| Assignment |
Search the records below for the word "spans" and show every line where it occurs.
START Recorded data
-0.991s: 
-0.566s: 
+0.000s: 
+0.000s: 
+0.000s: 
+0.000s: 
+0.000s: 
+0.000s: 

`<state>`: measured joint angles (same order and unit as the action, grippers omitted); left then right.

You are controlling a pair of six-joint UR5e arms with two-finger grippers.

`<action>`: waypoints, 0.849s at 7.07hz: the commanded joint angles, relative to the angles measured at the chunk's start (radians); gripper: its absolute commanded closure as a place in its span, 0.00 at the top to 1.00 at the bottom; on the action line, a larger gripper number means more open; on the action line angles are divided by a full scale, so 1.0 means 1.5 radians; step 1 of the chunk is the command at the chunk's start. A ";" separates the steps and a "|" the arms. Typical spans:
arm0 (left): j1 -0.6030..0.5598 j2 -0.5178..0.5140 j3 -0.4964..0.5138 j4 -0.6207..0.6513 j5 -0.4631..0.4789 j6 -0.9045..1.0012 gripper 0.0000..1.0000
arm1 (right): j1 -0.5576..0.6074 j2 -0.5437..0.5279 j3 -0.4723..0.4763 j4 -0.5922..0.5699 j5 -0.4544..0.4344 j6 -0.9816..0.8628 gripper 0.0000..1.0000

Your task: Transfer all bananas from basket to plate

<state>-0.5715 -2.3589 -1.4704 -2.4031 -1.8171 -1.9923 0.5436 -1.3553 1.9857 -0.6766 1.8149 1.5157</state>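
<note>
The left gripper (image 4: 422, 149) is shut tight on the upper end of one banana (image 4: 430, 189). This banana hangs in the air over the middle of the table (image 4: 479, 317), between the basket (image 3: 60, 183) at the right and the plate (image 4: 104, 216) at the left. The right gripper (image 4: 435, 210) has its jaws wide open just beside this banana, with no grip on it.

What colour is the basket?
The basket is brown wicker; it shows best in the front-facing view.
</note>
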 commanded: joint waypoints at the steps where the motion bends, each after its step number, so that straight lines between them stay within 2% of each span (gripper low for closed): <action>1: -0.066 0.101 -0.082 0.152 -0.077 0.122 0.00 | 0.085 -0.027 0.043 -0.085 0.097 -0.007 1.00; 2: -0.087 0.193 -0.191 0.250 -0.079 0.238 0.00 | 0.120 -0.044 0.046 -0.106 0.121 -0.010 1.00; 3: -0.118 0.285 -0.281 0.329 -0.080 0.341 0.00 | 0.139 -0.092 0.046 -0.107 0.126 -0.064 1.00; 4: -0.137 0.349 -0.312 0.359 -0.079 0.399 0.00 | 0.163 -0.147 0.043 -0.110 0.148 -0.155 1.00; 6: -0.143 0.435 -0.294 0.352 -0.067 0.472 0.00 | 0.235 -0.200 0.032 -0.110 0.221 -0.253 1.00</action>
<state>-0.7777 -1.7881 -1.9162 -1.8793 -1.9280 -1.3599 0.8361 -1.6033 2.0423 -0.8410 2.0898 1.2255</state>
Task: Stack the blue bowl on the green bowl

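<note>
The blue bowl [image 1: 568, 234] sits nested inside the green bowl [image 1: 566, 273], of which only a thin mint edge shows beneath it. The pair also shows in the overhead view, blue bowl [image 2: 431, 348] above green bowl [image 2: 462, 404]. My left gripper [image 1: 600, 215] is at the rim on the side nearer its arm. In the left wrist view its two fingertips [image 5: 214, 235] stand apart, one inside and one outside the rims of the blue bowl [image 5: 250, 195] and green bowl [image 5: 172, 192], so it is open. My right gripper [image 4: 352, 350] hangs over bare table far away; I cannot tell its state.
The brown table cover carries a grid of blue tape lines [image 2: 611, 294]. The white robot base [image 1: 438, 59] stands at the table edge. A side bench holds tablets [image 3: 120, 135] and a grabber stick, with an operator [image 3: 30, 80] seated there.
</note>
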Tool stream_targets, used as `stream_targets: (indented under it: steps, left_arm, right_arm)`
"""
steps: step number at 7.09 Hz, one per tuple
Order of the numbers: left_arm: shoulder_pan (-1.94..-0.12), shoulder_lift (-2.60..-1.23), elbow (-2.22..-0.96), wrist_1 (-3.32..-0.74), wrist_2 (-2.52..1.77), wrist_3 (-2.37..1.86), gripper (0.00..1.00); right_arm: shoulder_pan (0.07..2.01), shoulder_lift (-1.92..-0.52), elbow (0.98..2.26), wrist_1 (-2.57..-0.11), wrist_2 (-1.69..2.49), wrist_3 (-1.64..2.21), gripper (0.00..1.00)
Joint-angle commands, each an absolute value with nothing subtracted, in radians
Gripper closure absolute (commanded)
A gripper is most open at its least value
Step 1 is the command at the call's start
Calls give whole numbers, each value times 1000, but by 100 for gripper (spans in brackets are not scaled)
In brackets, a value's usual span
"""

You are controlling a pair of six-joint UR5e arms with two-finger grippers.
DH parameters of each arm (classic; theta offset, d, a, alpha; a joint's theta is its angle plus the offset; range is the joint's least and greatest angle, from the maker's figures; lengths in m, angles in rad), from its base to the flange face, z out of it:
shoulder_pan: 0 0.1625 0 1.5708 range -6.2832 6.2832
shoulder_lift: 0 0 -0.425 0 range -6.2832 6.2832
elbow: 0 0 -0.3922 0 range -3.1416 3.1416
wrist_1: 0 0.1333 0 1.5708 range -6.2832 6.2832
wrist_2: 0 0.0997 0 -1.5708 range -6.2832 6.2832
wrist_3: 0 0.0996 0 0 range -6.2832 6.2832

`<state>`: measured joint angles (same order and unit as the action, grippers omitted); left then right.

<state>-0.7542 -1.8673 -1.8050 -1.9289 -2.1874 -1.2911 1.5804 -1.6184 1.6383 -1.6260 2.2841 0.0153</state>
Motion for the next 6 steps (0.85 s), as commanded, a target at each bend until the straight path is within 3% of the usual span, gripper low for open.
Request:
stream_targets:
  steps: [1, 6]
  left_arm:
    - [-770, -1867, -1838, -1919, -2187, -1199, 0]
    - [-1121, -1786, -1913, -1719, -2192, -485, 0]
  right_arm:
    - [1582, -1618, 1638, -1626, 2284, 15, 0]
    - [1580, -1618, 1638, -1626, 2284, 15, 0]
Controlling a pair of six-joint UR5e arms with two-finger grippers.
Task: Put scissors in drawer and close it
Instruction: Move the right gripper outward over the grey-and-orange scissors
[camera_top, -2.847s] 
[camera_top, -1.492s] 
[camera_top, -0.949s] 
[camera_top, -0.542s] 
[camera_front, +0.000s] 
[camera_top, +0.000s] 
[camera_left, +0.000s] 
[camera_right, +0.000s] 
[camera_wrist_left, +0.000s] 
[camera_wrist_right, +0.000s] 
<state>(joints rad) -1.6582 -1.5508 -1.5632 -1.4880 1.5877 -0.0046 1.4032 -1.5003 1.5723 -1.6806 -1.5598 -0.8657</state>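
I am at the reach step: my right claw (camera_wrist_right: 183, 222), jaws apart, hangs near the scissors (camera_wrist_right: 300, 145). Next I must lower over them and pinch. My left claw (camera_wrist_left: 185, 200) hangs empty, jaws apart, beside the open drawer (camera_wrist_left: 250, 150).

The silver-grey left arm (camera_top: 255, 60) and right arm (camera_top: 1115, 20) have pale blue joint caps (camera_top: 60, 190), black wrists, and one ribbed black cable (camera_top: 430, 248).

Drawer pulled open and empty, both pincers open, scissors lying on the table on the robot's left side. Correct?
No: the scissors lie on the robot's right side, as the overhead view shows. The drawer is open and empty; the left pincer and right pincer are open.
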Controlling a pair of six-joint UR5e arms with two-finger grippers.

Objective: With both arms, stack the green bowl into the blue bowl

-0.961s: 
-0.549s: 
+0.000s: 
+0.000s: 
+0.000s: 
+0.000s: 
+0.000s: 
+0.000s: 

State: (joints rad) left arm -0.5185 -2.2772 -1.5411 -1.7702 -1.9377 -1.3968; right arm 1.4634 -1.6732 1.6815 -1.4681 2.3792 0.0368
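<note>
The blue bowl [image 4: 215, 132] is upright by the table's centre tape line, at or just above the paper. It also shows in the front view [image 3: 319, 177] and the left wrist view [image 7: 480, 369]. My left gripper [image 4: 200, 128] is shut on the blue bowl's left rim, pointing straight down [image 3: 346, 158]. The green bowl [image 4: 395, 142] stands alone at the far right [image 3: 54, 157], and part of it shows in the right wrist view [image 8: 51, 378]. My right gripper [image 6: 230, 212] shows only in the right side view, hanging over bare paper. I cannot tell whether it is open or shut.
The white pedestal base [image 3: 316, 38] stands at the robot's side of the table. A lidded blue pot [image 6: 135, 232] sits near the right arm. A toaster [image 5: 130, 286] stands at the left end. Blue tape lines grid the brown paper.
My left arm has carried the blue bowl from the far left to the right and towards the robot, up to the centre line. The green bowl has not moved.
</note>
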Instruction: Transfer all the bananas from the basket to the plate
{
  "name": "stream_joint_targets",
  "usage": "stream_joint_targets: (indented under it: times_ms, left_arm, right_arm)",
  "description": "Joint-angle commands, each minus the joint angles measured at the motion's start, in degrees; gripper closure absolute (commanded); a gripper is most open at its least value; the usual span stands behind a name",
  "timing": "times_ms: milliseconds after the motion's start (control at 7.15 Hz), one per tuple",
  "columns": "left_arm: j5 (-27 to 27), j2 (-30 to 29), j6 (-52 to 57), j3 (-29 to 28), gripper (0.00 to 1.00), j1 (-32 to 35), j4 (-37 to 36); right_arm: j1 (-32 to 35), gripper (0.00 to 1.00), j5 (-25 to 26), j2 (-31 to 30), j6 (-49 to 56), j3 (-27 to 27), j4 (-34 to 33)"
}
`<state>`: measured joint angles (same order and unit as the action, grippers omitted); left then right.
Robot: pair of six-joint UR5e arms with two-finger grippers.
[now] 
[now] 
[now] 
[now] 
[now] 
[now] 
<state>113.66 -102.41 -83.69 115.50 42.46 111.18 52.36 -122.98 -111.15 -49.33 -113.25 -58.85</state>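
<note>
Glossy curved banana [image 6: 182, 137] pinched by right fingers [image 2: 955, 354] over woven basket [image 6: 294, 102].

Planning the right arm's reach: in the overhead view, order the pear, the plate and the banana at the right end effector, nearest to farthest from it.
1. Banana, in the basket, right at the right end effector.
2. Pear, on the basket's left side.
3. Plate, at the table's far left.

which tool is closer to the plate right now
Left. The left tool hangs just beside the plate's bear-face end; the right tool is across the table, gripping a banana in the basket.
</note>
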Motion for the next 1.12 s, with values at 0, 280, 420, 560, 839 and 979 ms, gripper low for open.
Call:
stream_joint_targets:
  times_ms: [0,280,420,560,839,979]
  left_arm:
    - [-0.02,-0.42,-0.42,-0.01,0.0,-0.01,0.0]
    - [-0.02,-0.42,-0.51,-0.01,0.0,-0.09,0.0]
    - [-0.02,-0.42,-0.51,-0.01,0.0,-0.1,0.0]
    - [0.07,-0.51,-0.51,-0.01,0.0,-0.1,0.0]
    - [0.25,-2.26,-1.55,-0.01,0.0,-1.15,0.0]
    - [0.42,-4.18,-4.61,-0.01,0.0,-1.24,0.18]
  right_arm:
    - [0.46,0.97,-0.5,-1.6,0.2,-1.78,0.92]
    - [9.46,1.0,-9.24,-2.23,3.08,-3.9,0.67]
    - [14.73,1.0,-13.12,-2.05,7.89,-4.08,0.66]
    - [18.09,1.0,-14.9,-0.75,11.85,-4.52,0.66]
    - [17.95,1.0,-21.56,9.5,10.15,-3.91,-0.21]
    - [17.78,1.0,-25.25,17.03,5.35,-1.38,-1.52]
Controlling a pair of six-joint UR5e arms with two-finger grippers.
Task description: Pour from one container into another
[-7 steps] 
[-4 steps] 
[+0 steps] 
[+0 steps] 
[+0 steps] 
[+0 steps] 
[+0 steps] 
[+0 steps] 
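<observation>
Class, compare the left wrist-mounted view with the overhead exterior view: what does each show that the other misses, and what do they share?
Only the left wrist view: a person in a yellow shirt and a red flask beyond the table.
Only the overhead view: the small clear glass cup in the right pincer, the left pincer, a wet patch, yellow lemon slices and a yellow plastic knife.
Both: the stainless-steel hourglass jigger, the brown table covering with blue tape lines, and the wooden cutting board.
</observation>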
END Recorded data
| Problem solution |
`<action>`: waypoints, 0.849s at 7.07hz: the commanded joint angles, relative to the angles measured at the chunk's start (radians); gripper: its absolute commanded closure as a place in its span, 0.00 at the top to 1.00 at the bottom; on the action line, a larger gripper number means more open; on the action line angles are divided by a full scale, so 1.0 means 1.5 radians; step 1 of the chunk is the command at the chunk's start. A ";" separates the steps and a "|" the arms. Typical spans:
Calls give whole numbers, each value times 1000, but by 100 for gripper (spans in brackets are not scaled)

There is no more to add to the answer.